• [WHAT TO DO] The answer is to be the data that follows, transcribed exactly, minus its pictures.
Top of DATASET EXTRACT
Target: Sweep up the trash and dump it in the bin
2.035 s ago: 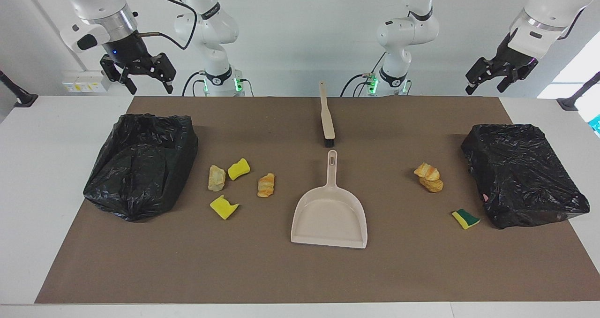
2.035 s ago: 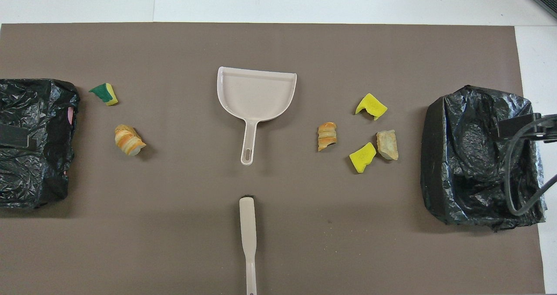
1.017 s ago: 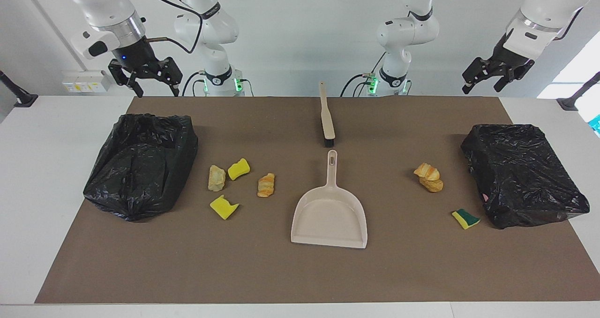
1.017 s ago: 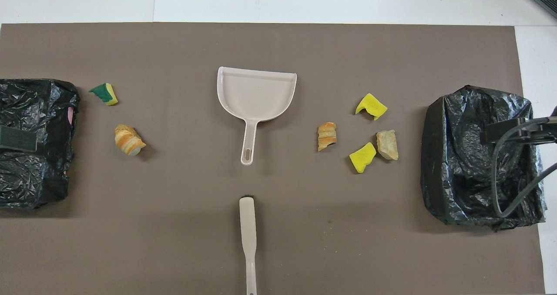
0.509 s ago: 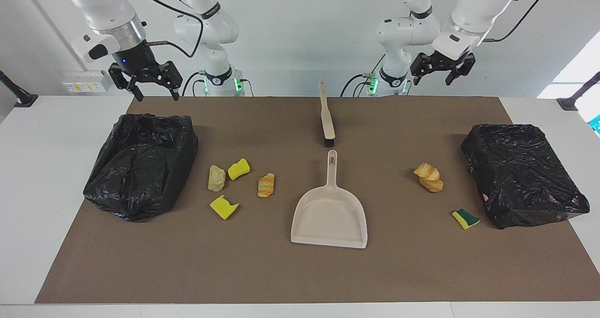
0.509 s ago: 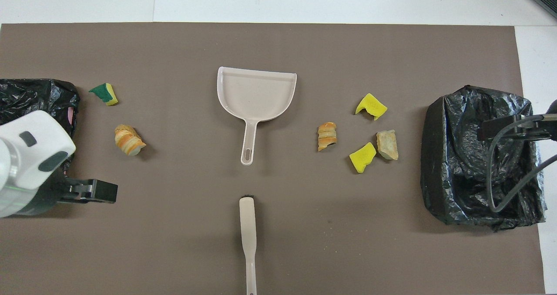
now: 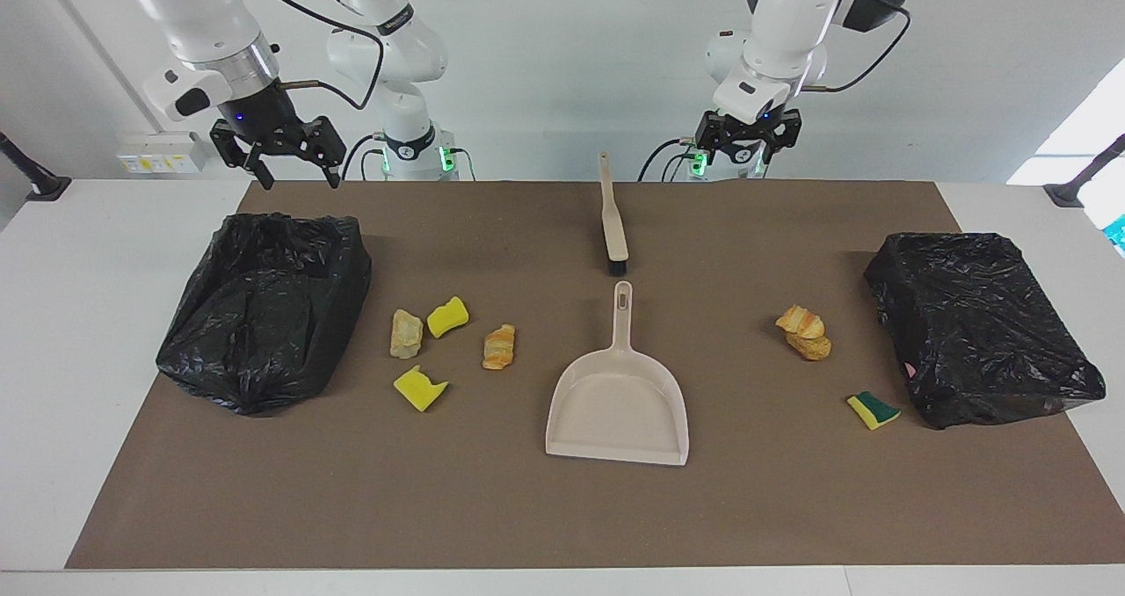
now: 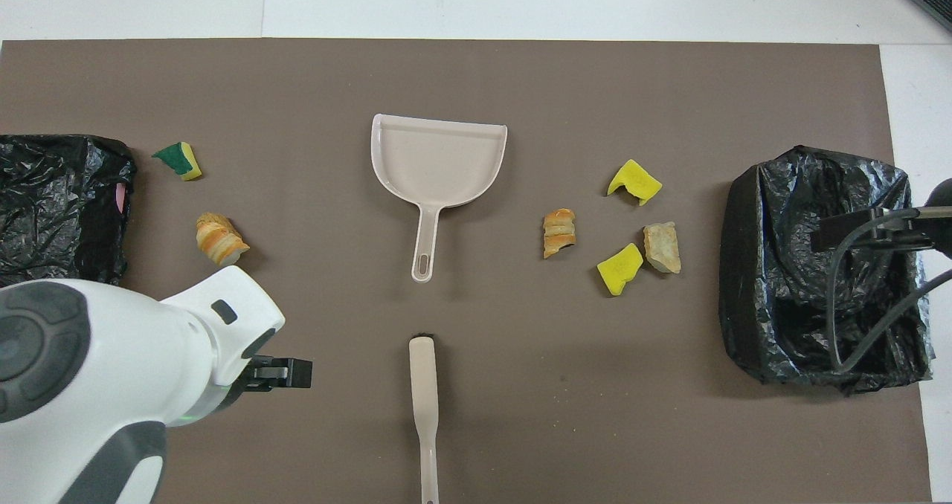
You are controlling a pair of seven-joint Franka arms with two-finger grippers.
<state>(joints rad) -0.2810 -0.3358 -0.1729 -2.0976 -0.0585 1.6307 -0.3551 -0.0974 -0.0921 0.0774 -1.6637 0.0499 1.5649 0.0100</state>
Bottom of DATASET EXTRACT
• [SOLUTION]
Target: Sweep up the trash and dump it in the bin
2.035 s ago: 
2.035 s ago: 
1.017 s ago: 
1.017 s ago: 
0.509 s ago: 
0.509 s ago: 
now: 
now: 
You are controlling a pair of seven-joint Franka arms with two-finger grippers.
<state>(joints rad) -0.2810 -0.3358 -0.1729 -2.0976 -0.0585 1.6307 -0.3551 -0.0974 -0.0921 0.0774 -1.6637 0.0499 1.5649 0.0100</state>

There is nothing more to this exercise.